O pífano brasileiro pode ter vindo da Suíça
O pífano está para o carnaval de Basileia como o tamborim para o carnaval do Rio. O curioso é que o pífano suíço implantou-se principalmente no nordeste do Brasil. Como isso ocorreu? Embora a história ainda não esteja toda contada, existem hipóteses plausíveis.
Julho de 1976, Rua das Flores, centro de Curitiba, frio de 4 graus centígrados. Um ano antes, eu havia retornado à cidade depois de quatro anos na então Rádio Suíça Internacional, em Berna.
Aquele friozinho cortante de Curitiba me trazia um pouco de recordação de um período importante da minha vida pessoal e profissional. A beleza medieval das ruas centrais de Berna, com suas arcadas bem protegidas e suas belíssimas fontes, permanecia viva na minha memória. Para alguém que se interessava tanto pela arte da comunicação, minha experiência suíça tinha sido uma experiência e tanto.
Um pouco de nostalgia
De repente, um outdoor bem no centro de Curitiba me chama a atenção: Banda de Pífanos de Caruaru – sábado – Teatro Guaíra, o maior da cidade. Pífanos de Caruaru? Até então, havia conhecido apenas os pífanos de Basiléia, na Suíça. Fui a um guichê de vendas de ingressos assegurar o meu com uma pergunta que me acompanha até hoje: que conexões poderia haver entre o pífano de Caruaru e o de Basiléia?
Como jornalista da Rádio Suíça, havia documentado vários carnavais de Basiléia, o mais expressivo do país e onde o pífano é um dos (seus) símbolos mais expressivos. A entrada das bandas de pífanos na Praça do Mercado em Basiléia, vindas das várias ruelas vizinhas, pontualmente às 4 horas das madrugadas geladas, é de uma beleza fantástica e deixa uma ponta de nostalgia em qualquer cidadão.
Procurar entender o amor do suíço pelo pífano, a dedicação dos músicos aos ensaios (e treinamentos) para a grande festa do carnaval, é algo muito interessante para um brasileiro que achava que o “nosso carnaval” é que era o tal. De fato é, mas há variações por este mundo afora (e) que deveriam merecer a nossa curiosidade e a nossa compreensão.

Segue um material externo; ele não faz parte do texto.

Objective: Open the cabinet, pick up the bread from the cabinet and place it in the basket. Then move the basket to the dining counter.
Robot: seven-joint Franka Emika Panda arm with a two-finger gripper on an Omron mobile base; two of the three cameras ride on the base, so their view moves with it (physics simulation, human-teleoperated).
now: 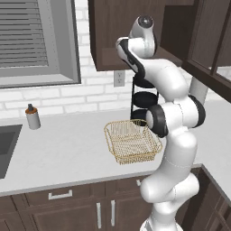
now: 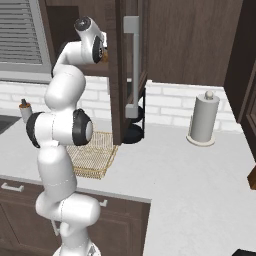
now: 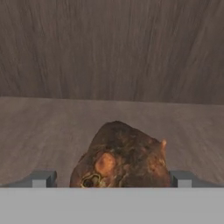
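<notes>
So the cabinet (image 2: 131, 70) stood open and the spread, empty gripper (image 3: 113, 178) straddled the bread (image 3: 121, 155) on its shelf; grasping, dropping it into the basket (image 1: 131, 140) below, and carrying that away remained.

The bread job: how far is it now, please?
Done: the cabinet door stands open. In hand: the open fingers sit either side of the bread on the shelf, not yet closed on it. Left: lift it, put it in the basket on the worktop, carry that to the dining counter.
</notes>
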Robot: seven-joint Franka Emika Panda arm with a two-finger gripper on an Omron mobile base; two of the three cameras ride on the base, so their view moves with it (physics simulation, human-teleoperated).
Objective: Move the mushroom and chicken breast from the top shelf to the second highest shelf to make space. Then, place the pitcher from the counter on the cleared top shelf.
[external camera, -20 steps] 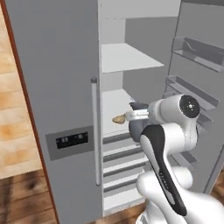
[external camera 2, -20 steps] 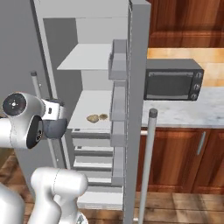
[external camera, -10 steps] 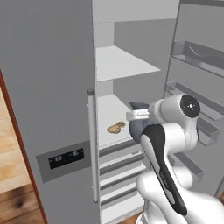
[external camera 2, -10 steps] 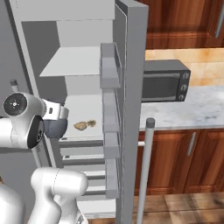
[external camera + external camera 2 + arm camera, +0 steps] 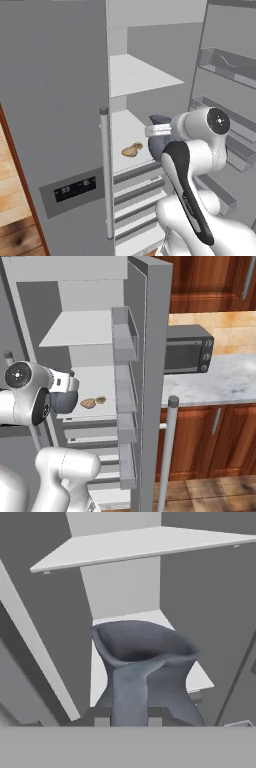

Antes de cobrir o primeiro carnaval de Basiléia fui pesquisar sobre aquela festa. Soube, por exemplo, que o pífano estava para o carnaval de Basiléia como o tamborim esteve para o carnaval do Rio e que a palavra pífano vem do suíço-alemão pfifer – tocador de pífano, pequena flauta de madeira de som agudo – (Dicionário Petit Larousse, pg. 432). A Enciclopédia Francesa registra que o pífano surgiu no século 14 e foi disseminado através da Europa pelos mercenários suíços, soldados contratados para lutar em regimentos de outros países, na defesa dos interesses alheios.
Pífanos de Caruaru
Em seguida, fui saber que o pífano, de fato, era instrumento amplamente utilizado na Suíça havendo dezenas de grupos e associações que o cultivam há muitos anos. A Associação Suíça de Tambores e Pífanos, de Basiléia, por exemplo, possui mais de 100 anos de existência. Na realidade o pífano foi muito usado como instrumento em bandas militares em vários países, incluindo nos Estados Unidos.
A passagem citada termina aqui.